Ticks: Perennial Problem for Human and Animal Health

The District Vet

Ticks are a perennial problem for human and animal health, as they are vectors of transmission of various potentially debilitating ailments. Utilizing flea and tick preventives is well known and accepted, but many people fail to take appropriate precautions for their own health. The summer 2021 season is proving to be a bonanza year for ticks, therefore extra care should be taken to prevent tick bites and tick-borne disease.

Last winter was not as mild as the year before, but this year’s tick crop is massive. This mostly has to do with the life cycle of oak trees, chipmunks, and mice. Really. Two years ago the conditions were ideal for oak trees to drop innumerable acorns, a favorite food of rodents, especially mice. Plump on acorns, they overwintered and had a population boom the next summer (now). Ticks require a blood meal at each major life stage (larval, nymph, adult). Larval ticks hatching on the ground and in shrubbery have plenty of mice and other rodents on which to feed. It has been theorized that larval ticks which feed on mice are more infective than those who get their first meal from other animals.

Of all the stages of ticks, the nymph stage, right after the larval stage, is the most infective and responsible for a majority of infections in people and domestic animals. Complicating this is their size: nymphs are approximately the diameter of a poppy seed. The large ticks you see and pull off your clothing and pets readily are easier to spot and less infective. It’s the small ones with which one must be especially vigilant.

Ticks lay in wait on grasses, holding onto the blade with their hind feet and waving their front feet, grasping onto passing animals and people. When walking outside in grassy areas or gardening, resist the temptation to wear shorts. Utilizing pants which are tucked into your socks, will prevent ticks from attaching to your skin. Light colored clothing will allow you to visualize any hitchhikers, too. Tick repellants may be applied to clothing, but do take care of the product used as permethrin is toxic to cats. There are sprays which are long-lasting, even after several wash cycles.

Ticks can be present on clothing without your knowledge. It is advised that you do not even enter your dwelling clothed if you believe ticks may be present. Yes, strip down on the front steps, in the garage, in a hallway. Ticks can and will jump off of you and wait for another passer-by, most likely you, to get their next needed blood meal. A 2016 study in the journal Ticks and Tick Borne Diseases looked at killing ticks via washing machine and dryer. Interestingly, the research showed that ticks washed in cold water do not die and those washed in hot water (in excess of 130°F) were killed only half of the time. These arachnids are very hardy. But they did demonstrate that the best method to kill all life stages of ticks is to put your clothing in the dryer first, before washing, for six minutes on high. Ticks that were washed on clothing then put in the dryer took 50 minutes to die.

Remember to shower with soap within two hours of coming indoors. Inspect yourself carefully in a mirror and don’t neglect those more hidden places on your body, including armpits, areas covered by undergarments, and behind the ears.

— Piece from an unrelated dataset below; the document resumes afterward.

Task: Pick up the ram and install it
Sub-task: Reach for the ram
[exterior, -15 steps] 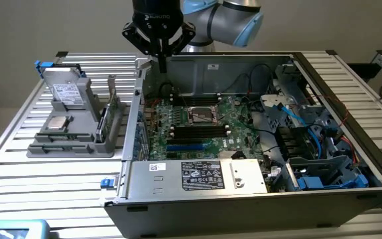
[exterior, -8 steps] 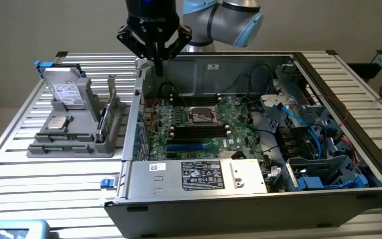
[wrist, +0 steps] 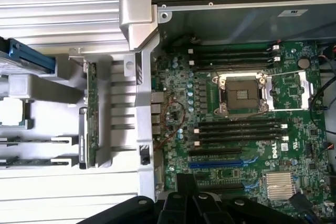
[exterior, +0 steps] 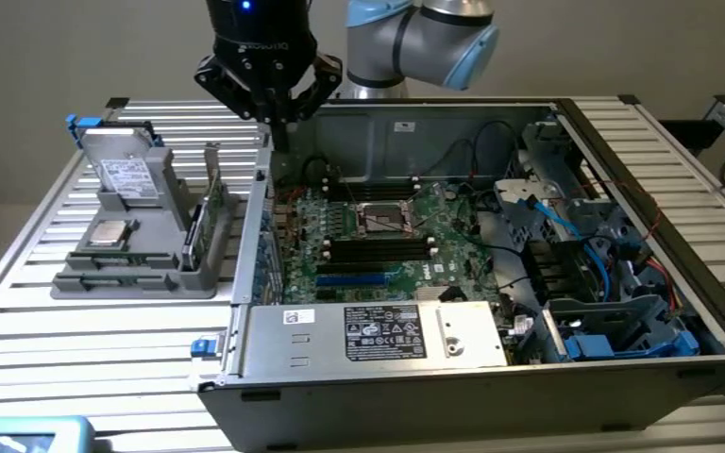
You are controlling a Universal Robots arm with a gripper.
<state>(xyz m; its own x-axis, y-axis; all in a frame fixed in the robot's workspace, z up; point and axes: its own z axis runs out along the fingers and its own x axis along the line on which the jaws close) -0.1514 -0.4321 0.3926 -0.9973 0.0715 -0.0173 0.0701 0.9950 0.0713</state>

It is of the utmost importance to keep any indoor/outdoor pets on an approved flea and tick preventive. Remember that these preventives do not act as a shield—the ticks may hitch a ride on your pet and jump off in the house. Most preventives work by killing ticks after they bite your pet. Always inspect your dog or cat when coming on from a walk. Although you may not see all the ticks, remove those which you do find. Remember, finding dead ticks on your pet means that the preventive is working.

Take care this tick season and please use appropriate caution for yourself.

Dan Teich, DVM is Medical Director at District Veterinary Hospital Eastern Market.